» **Goal of the exercise**
Return only the stretch of the material below that begins with the line containing "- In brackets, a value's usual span" and ends with the line containing "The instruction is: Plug", exactly; both of those lines belong to it.
* * *
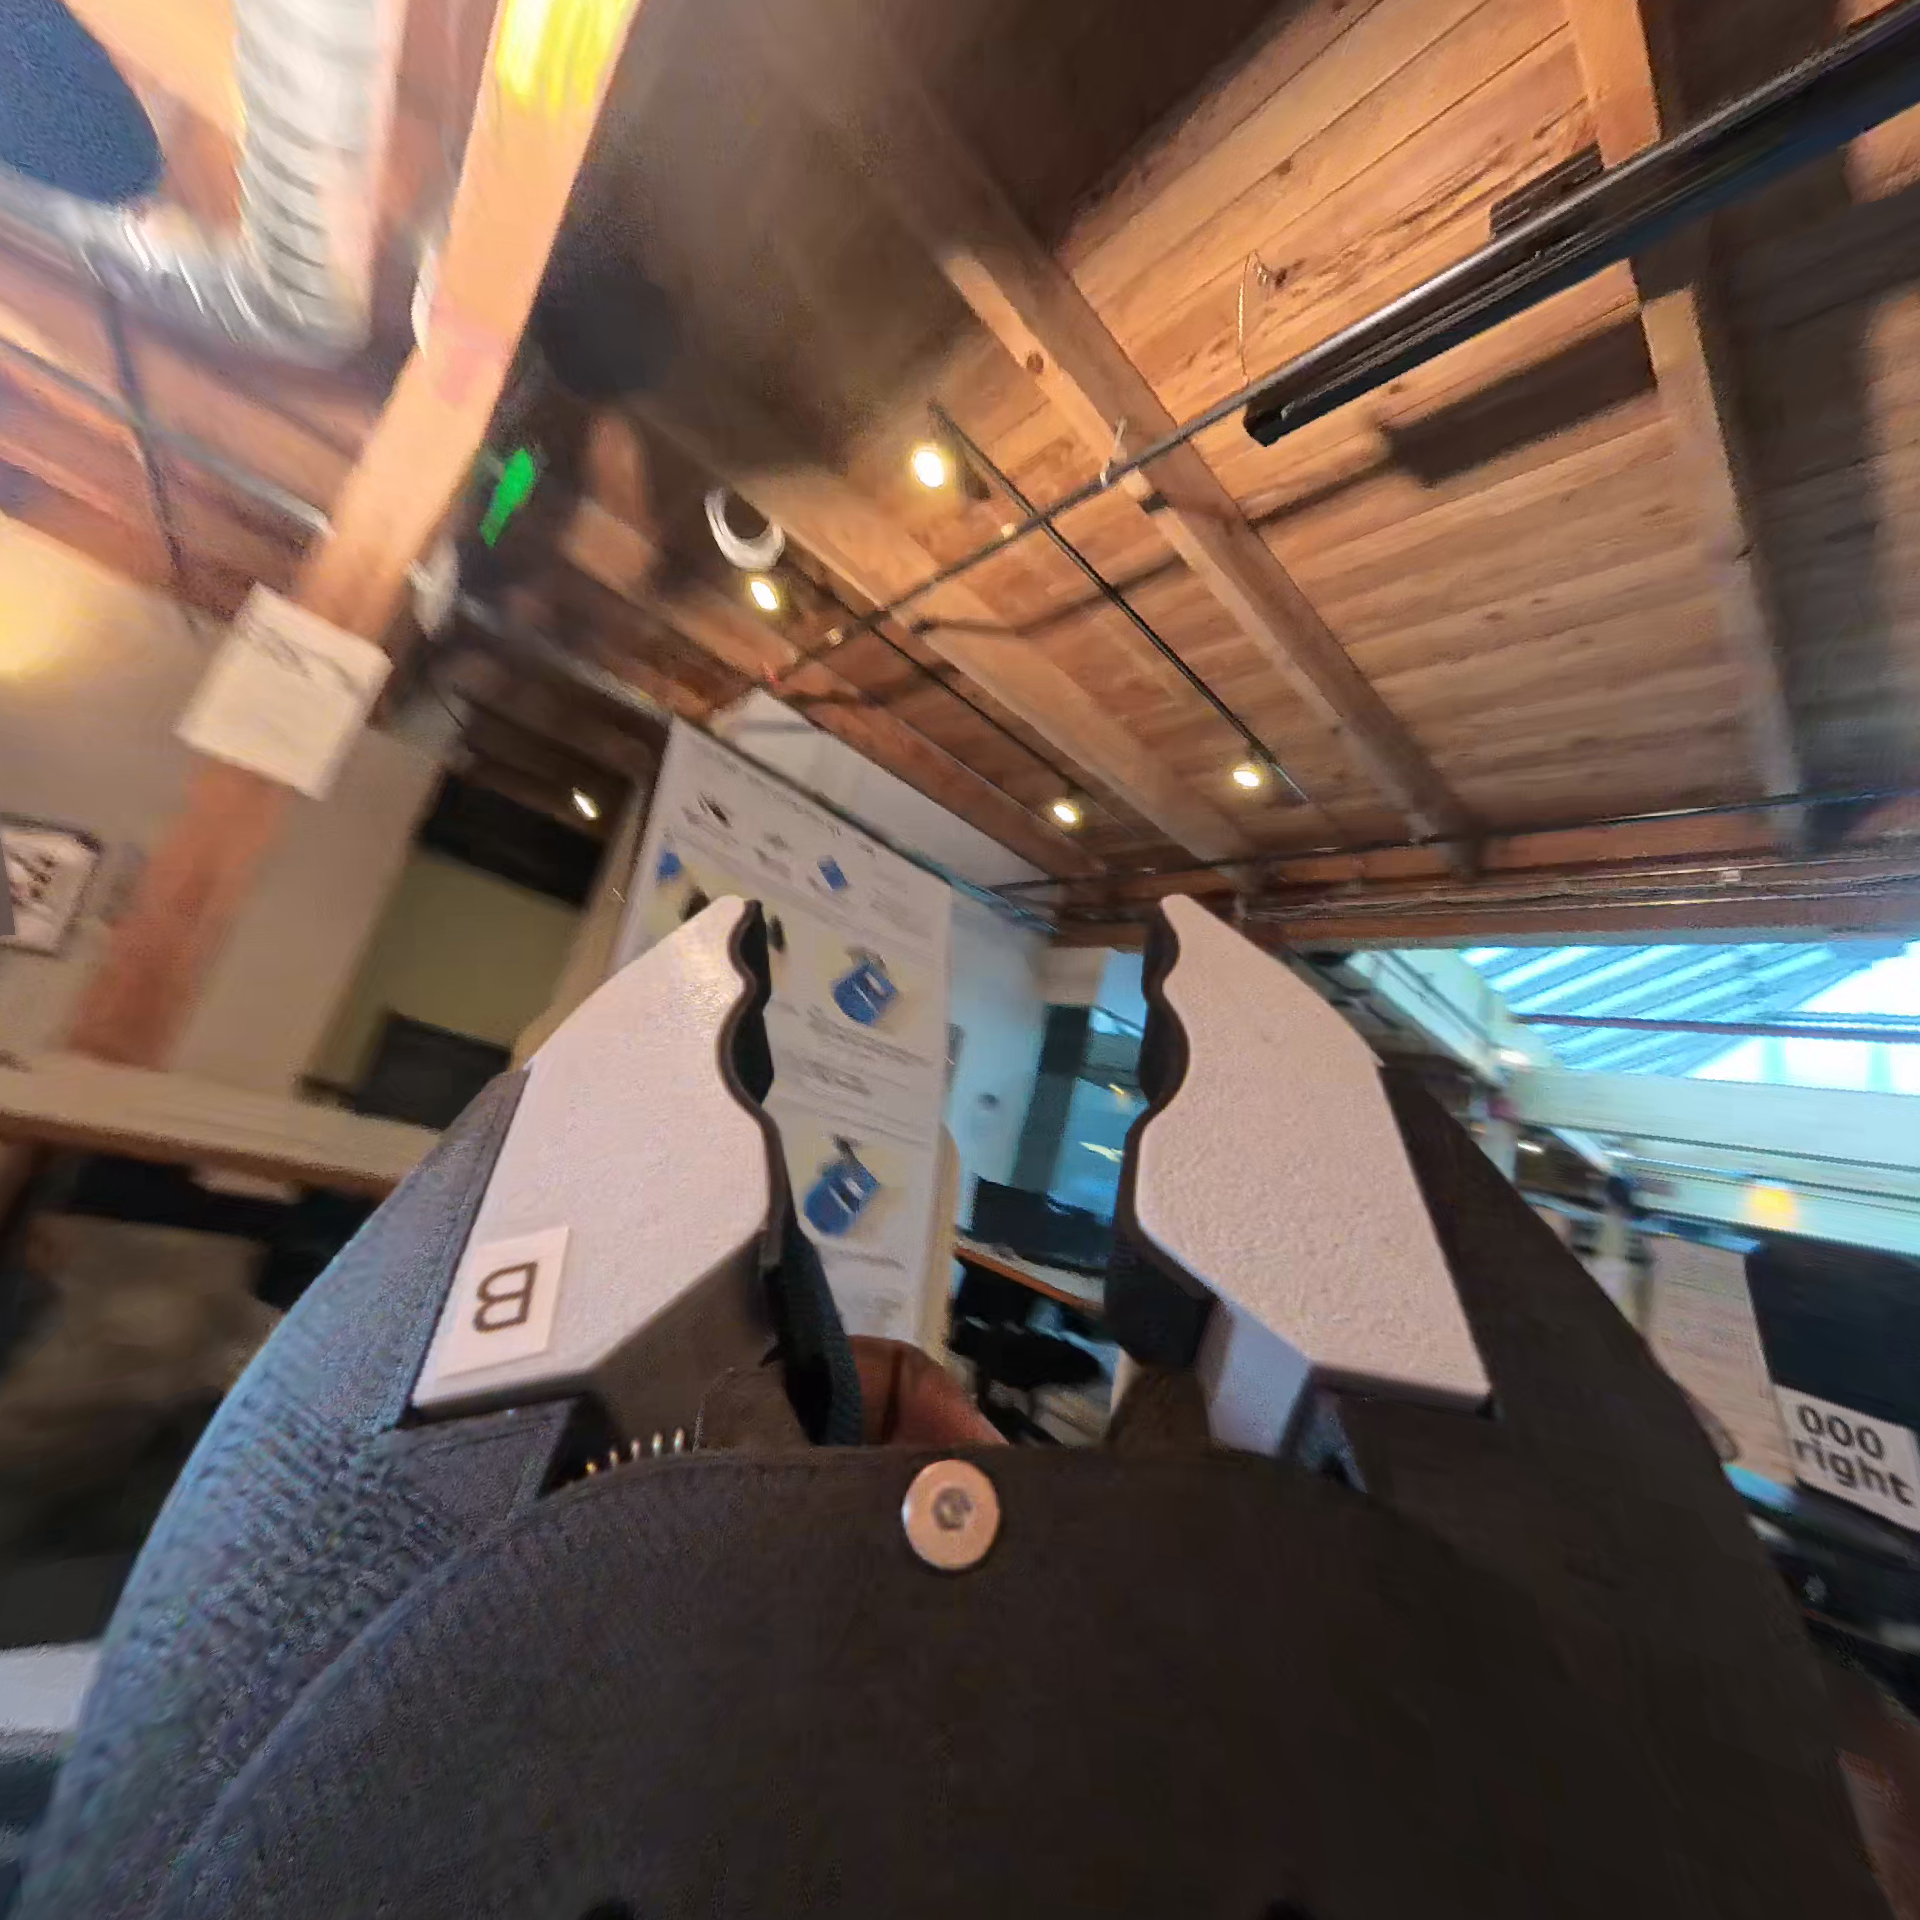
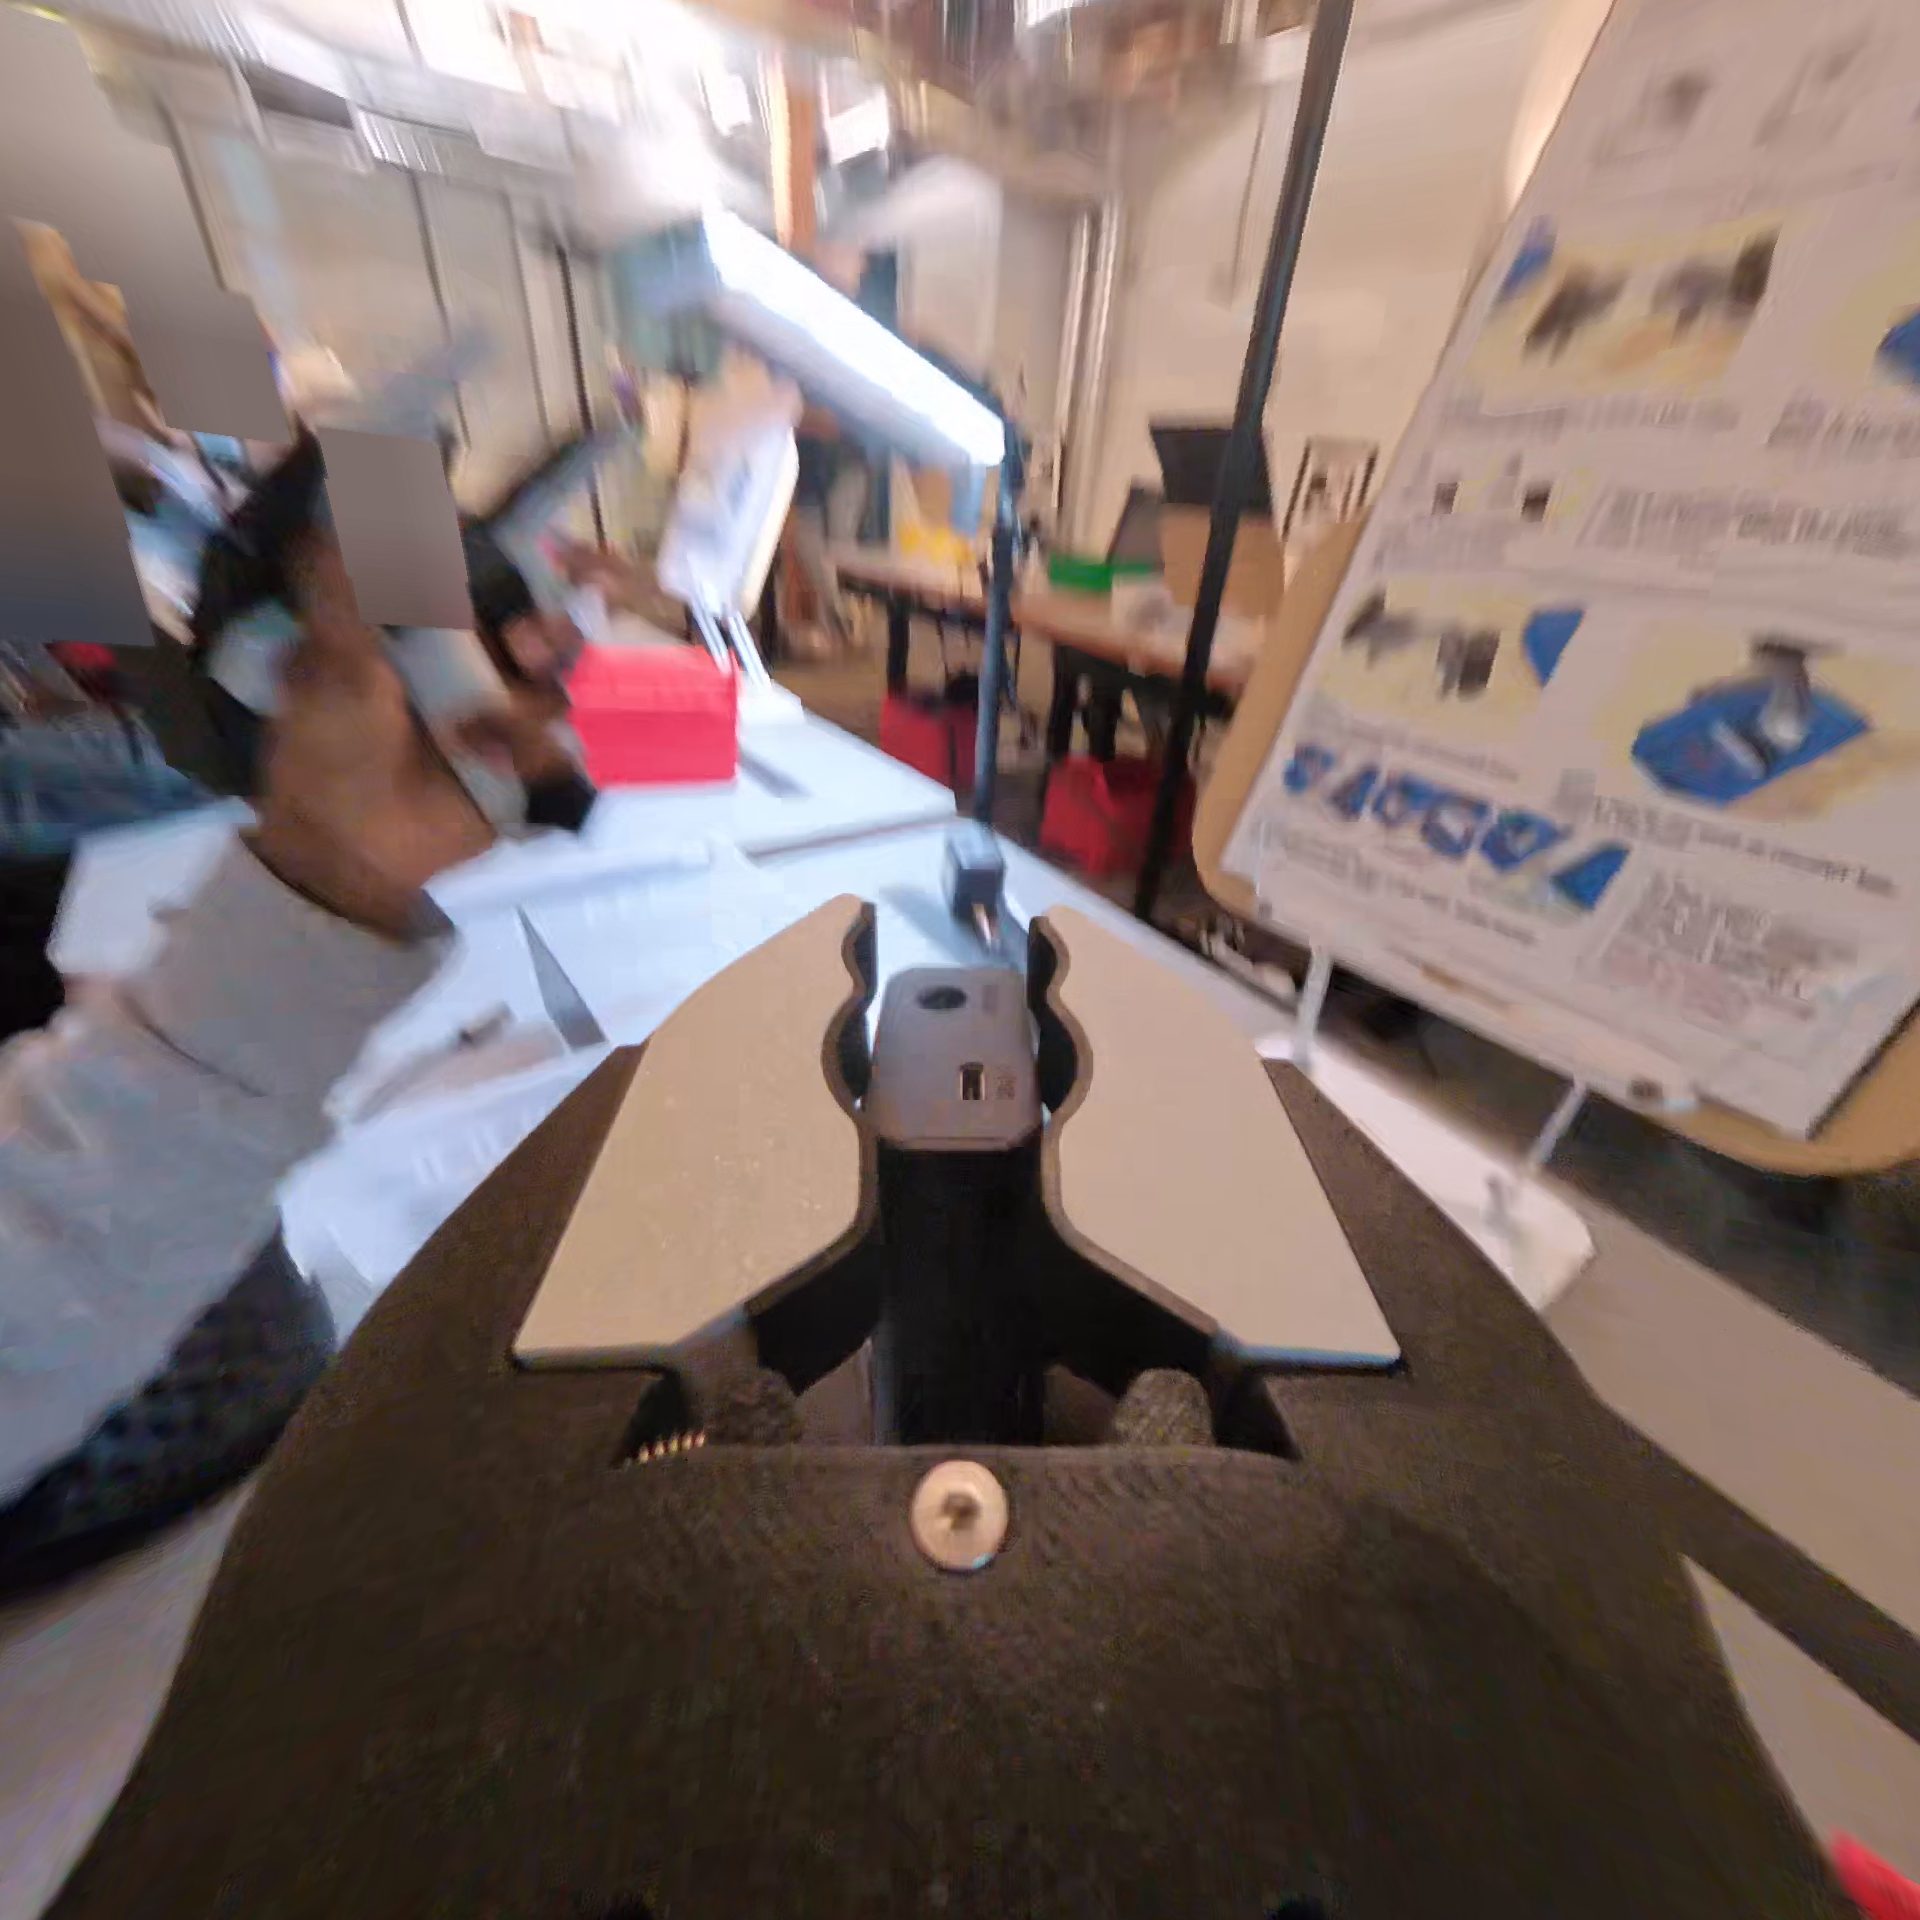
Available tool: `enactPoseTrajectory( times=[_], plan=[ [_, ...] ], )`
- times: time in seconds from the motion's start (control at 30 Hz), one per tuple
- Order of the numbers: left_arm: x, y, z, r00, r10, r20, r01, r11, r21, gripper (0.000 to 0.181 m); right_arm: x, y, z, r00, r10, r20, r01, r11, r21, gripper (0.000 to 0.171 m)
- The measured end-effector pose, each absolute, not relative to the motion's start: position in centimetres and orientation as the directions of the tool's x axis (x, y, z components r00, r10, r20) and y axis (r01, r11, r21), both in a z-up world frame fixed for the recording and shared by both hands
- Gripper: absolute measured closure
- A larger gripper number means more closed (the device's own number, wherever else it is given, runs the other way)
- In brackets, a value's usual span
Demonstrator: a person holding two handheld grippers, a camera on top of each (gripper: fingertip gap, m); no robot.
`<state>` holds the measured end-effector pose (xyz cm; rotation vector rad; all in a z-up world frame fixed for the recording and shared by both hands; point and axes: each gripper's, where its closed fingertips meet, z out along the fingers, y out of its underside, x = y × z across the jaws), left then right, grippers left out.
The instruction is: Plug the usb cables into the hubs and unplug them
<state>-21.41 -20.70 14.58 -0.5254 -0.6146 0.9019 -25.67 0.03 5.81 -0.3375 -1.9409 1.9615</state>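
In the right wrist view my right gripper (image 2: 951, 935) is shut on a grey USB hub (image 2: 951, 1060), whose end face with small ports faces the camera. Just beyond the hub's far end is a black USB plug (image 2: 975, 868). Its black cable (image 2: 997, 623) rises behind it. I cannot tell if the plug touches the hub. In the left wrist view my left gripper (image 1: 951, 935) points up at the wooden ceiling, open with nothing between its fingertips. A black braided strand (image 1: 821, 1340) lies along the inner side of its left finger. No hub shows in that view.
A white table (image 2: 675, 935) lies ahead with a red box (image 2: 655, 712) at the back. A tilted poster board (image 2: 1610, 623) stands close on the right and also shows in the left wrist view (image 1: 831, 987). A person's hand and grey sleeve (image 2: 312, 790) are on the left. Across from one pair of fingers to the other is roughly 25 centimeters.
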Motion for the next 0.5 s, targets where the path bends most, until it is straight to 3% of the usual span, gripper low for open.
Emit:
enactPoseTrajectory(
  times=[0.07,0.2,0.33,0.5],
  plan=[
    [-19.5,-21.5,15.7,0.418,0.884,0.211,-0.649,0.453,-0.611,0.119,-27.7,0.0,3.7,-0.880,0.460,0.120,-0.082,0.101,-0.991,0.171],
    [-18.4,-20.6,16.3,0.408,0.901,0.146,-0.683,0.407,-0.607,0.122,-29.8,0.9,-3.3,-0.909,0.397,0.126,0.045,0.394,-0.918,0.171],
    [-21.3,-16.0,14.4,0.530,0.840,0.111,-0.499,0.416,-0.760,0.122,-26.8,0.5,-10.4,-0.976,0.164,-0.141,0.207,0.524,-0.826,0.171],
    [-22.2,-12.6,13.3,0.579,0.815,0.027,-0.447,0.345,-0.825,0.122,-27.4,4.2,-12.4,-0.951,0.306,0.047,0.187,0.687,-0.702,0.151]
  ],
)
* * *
» **Solution to this problem**
- In brackets, a value's usual span
Demonstrator: a person holding two handheld grippers, a camera on top of each (gripper: fingertip gap, m); no robot.
`<state>` holds the measured end-effector pose (xyz cm; rotation vector rad; all in a z-up world frame fixed for the recording and shared by both hands; point and axes: each gripper's, where its closed fingertips meet, z out along the fingers, y out of its underside, x = y × z across the jaws), left then right, grippers left out.
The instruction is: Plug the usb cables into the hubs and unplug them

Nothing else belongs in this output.